The plaintiff’s counsel supports his argument by reference to *382several English authorities, to all which I think it may be observed that the law which governs the practice in England is different from that which governs the practice in Virginia. The statute of 4 and 5 Anne, ch. 16, allows the defendant to plead several matters only with the leave of the court. English statute gives the court a controlling power over the admission of the plea'; the statute of Virginia gives the court no such power. In the exercise of this controlling power, the courts of England have presented rules by which they will be governed in granting or refusing an application to plead different matters. But the courts of Virginia can prescribe no such rules. The law declares that the defendant may plead as many several matters of law and fact as he pleases, without making any application to the court necessary. The defendant in England is, when he first pleads, in the same situation as to a double plea that the defendant in Virginia is after his right to plead depends on the favor of the court.”
We have thus far adopted the language employed by C. J. Marshall in construing a statute precisely the same as our own, and under which he decided that the defendant might file both a plea and demurrer to the same declaration. To this extent however we are not prepared to go.

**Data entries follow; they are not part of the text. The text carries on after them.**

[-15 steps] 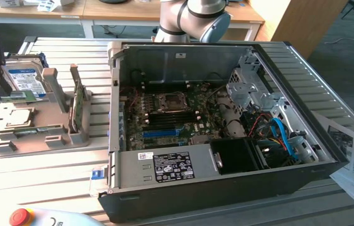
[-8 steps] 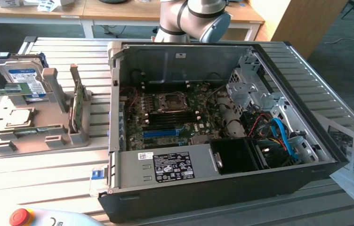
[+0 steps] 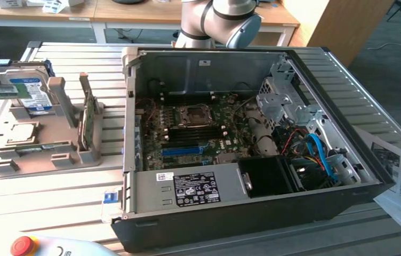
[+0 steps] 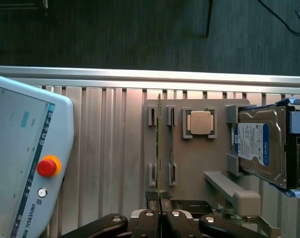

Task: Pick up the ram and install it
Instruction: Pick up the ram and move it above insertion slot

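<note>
While the open computer case (image 3: 257, 213) sits on the counter (image 3: 51, 197) in the exterior view, the dark memory slots (image 3: 186, 137) on its motherboard (image 3: 186, 120) look unfilled, so I judge the install is not yet done. The arm (image 3: 222, 21) looms behind the case. From the wrist view, the end effector (image 4: 160, 214) pinches the ram (image 4: 159, 148), seen edge-on and held clear above the grey tray (image 4: 194, 158) with its processor (image 4: 199, 123) and hard drive (image 4: 259, 146). Pickup looks done; seating remains.
</note>
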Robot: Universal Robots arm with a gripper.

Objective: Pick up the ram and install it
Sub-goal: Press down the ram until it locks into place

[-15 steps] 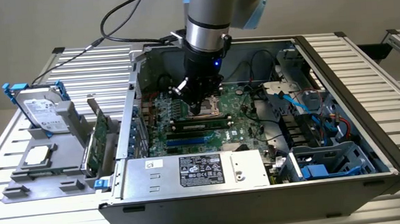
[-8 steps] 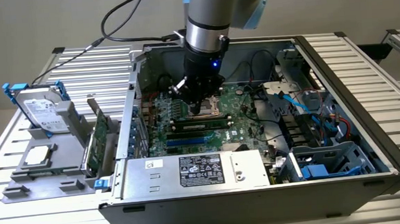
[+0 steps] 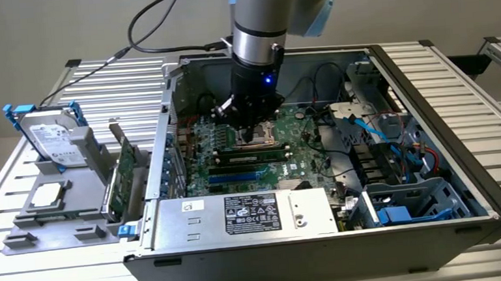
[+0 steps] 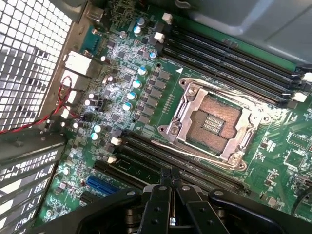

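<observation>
Already inside the open PC case (image 3: 422,91), the arm's gripper (image 3: 252,130) hangs low over the motherboard (image 3: 307,143), just above the CPU socket (image 4: 212,124) and the slot rows beside it. In the wrist view its fingers (image 4: 161,202) meet tip to tip, clenched w/ nothing between them, so it carries nothing.

The ram (image 3: 251,157) appears to sit in one of the long slots on the near side of the socket, a thin green stick w/ dark chips lying along the slot; in the wrist view a green strip (image 4: 141,170) lies in the slot row nearest the fingers, touching or just under the tips, can't tell which. Whether it's fully seated & the end clips latched isn't visible.

Judging by that, pickup & placing look done; what's left, if anything, is pressing it home. Off to the exterior view's left, the rack (image 3: 55,218) holds a hard drive (image 3: 54,139) and the bigger expansion card (image 3: 124,174), both untouched
</observation>
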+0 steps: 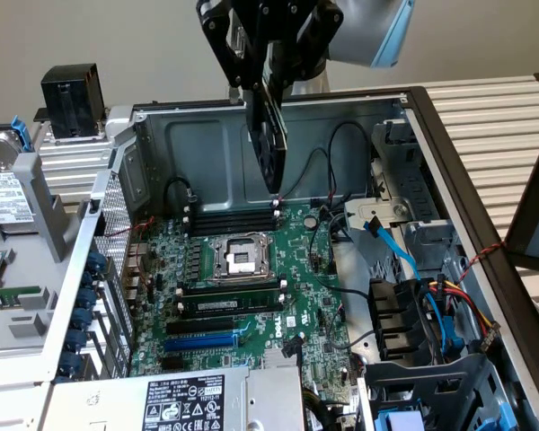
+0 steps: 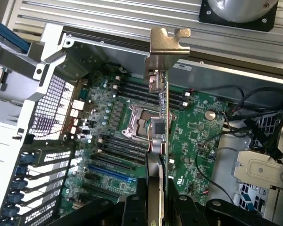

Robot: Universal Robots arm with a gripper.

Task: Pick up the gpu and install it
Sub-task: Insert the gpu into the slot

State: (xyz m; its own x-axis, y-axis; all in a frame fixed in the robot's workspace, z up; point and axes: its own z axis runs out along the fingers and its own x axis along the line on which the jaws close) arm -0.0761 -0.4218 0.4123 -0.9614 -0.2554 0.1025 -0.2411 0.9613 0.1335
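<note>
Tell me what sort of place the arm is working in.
Probably a PC assembly or repair bench: an open computer case with its green motherboard exposed sits on a slatted aluminium table, and the gripper holds the gpu above the board.

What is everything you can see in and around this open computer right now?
computer case: one, grey, open, around everything
motherboard: one, green, inside the case
processor socket: one, silver, mid-board
memory slots: two banks, black, flanking the socket
cable: one, blue, exterior view's right of the board
power supply: one, grey, black label, exterior view's bottom
graphics card: one, black, metal bracket, held above the board
gripper: one, black, shut on the graphics card
</note>
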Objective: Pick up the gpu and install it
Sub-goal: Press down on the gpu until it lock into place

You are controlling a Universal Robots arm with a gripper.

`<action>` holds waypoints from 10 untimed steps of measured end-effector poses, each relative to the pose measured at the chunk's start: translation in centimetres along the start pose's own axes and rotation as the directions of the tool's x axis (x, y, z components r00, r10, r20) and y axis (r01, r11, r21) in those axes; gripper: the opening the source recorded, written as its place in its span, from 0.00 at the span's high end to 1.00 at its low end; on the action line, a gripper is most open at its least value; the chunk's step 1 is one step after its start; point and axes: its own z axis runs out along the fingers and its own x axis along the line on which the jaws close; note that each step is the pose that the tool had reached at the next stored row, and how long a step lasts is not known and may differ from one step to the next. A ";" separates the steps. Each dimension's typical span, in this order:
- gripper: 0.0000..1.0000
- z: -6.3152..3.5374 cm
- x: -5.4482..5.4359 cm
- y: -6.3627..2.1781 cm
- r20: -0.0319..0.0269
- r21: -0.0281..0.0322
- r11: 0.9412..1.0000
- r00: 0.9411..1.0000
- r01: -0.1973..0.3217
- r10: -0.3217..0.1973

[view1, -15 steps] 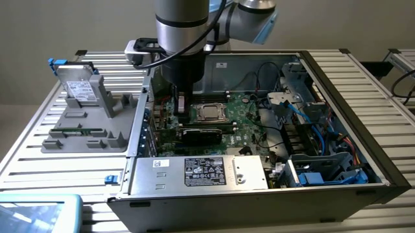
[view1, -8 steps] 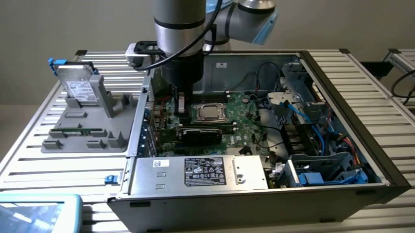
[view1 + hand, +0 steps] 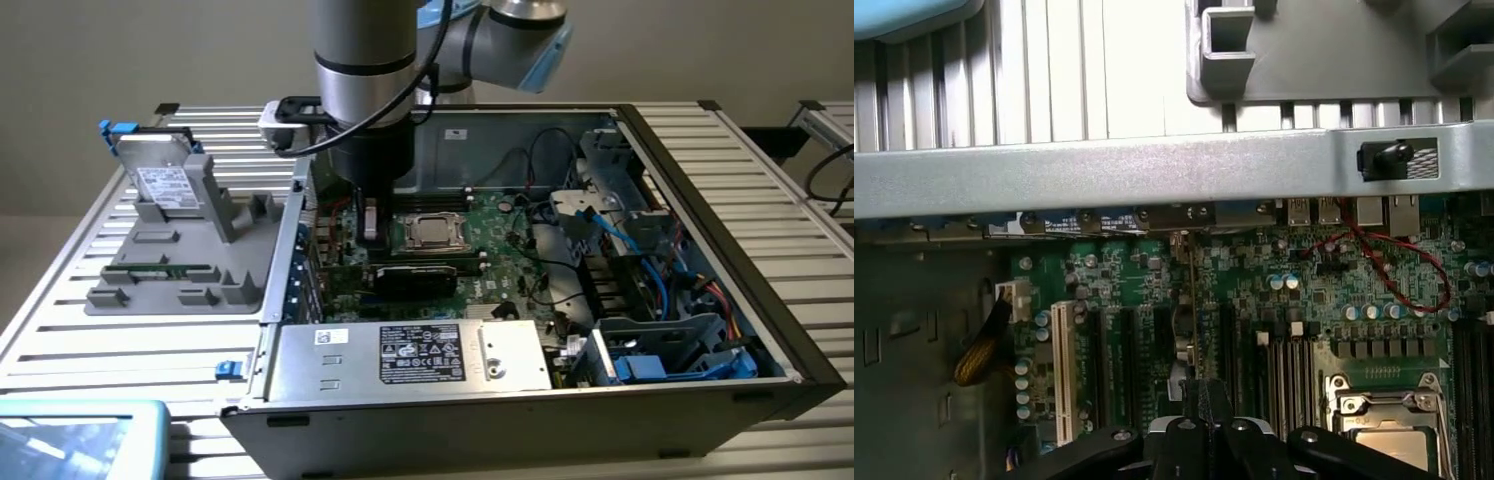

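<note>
My gripper (image 3: 374, 236) reaches down inside the open computer case (image 3: 747, 250), over the motherboard's expansion slots near the rear wall. In the wrist view its fingers (image 3: 1226, 432) are shut on the top edge of the gpu (image 3: 1189, 320). The card shows edge-on as a thin upright board running toward the case's rear wall (image 3: 1154, 170), in line with the slots. In the exterior view the gpu's black cooler block (image 3: 420, 273) lies just below the gripper, low on the green motherboard (image 3: 501, 250).
The CPU socket (image 3: 434, 232) sits beside the gripper. A grey power supply (image 3: 400, 355) fills the case's front, with a drive cage and blue cables (image 3: 654, 340) at the exterior view's right. Left of the case, a grey fixture (image 3: 174, 260) holds a hard drive (image 3: 167, 185) and a memory stick (image 3: 160, 270).
</note>
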 end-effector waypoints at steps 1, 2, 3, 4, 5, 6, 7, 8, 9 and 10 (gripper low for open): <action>0.88 0.20 0.0 0.01 0.000 0.000 1.000 1.000 0.000 0.000; 0.88 0.37 0.0 0.01 0.000 0.000 1.000 1.000 0.000 0.000; 0.88 0.55 0.0 0.01 0.000 0.000 1.000 1.000 0.000 0.000; 0.88 0.69 0.0 0.03 -0.001 0.000 1.000 1.000 0.000 0.000; 0.88 0.80 0.0 0.03 -0.001 0.000 1.000 1.000 0.000 0.000; 0.88 0.93 0.0 0.03 -0.002 0.000 1.000 1.000 0.000 0.000; 0.88 1.09 0.0 0.05 -0.003 0.001 1.000 1.000 0.000 0.000; 0.88 1.26 0.0 0.06 -0.003 0.001 1.000 1.000 0.000 0.000; 0.88 1.40 0.0 0.07 -0.004 0.000 1.000 1.000 0.000 0.000; 0.88 1.55 0.0 0.06 -0.005 0.000 1.000 1.000 0.000 0.000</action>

The statute is in the alternative and gives to the defendant the right to plead as many pleas whether of law or fact &c. and in doing this he should be held to the order of pleading matters oflaw and fact. A plea in bar of fact is subsequent to a demurrer in the order of pleading, and the first is considered as an abandonment or waiver of the last. In Pope, Gov. use &c. vs. Latham, 1 Ark. R. 60, it was held that “a plea of non est factum denying the execution of the deed, and a plea of conditions performed admitting its execution” &c. could not be pleaded together. Although the territorial statute then in force was the same as that now in force upon the subject, yet the court does not refer to the statute or acknowledge the rights of the defendant under it. Even under the English statute the courts have allowed many inconsistent matters to be pleaded at the same time, as the authorities cited by the appellant clearly show. We believe the construction which we have given to the act is the proper one, and the *383rights of the defendant under the statute cannot be limited or restricted by the court. The court therefore erred in striking the pleas iron the record. Had the defendant below pleaded the same matter in several pleas, all amounting to the same thing, the court might have compelled him to elect upon which plea he would rely.
The remaining question presented by the record, that the court refused to permit evidence of usury to be given to the jury under the general issue without affidavit, has already been decided at the present term in Jennings vs. Wiliamowicz, in accordance with the decision of the circuit court in this case. Reversed.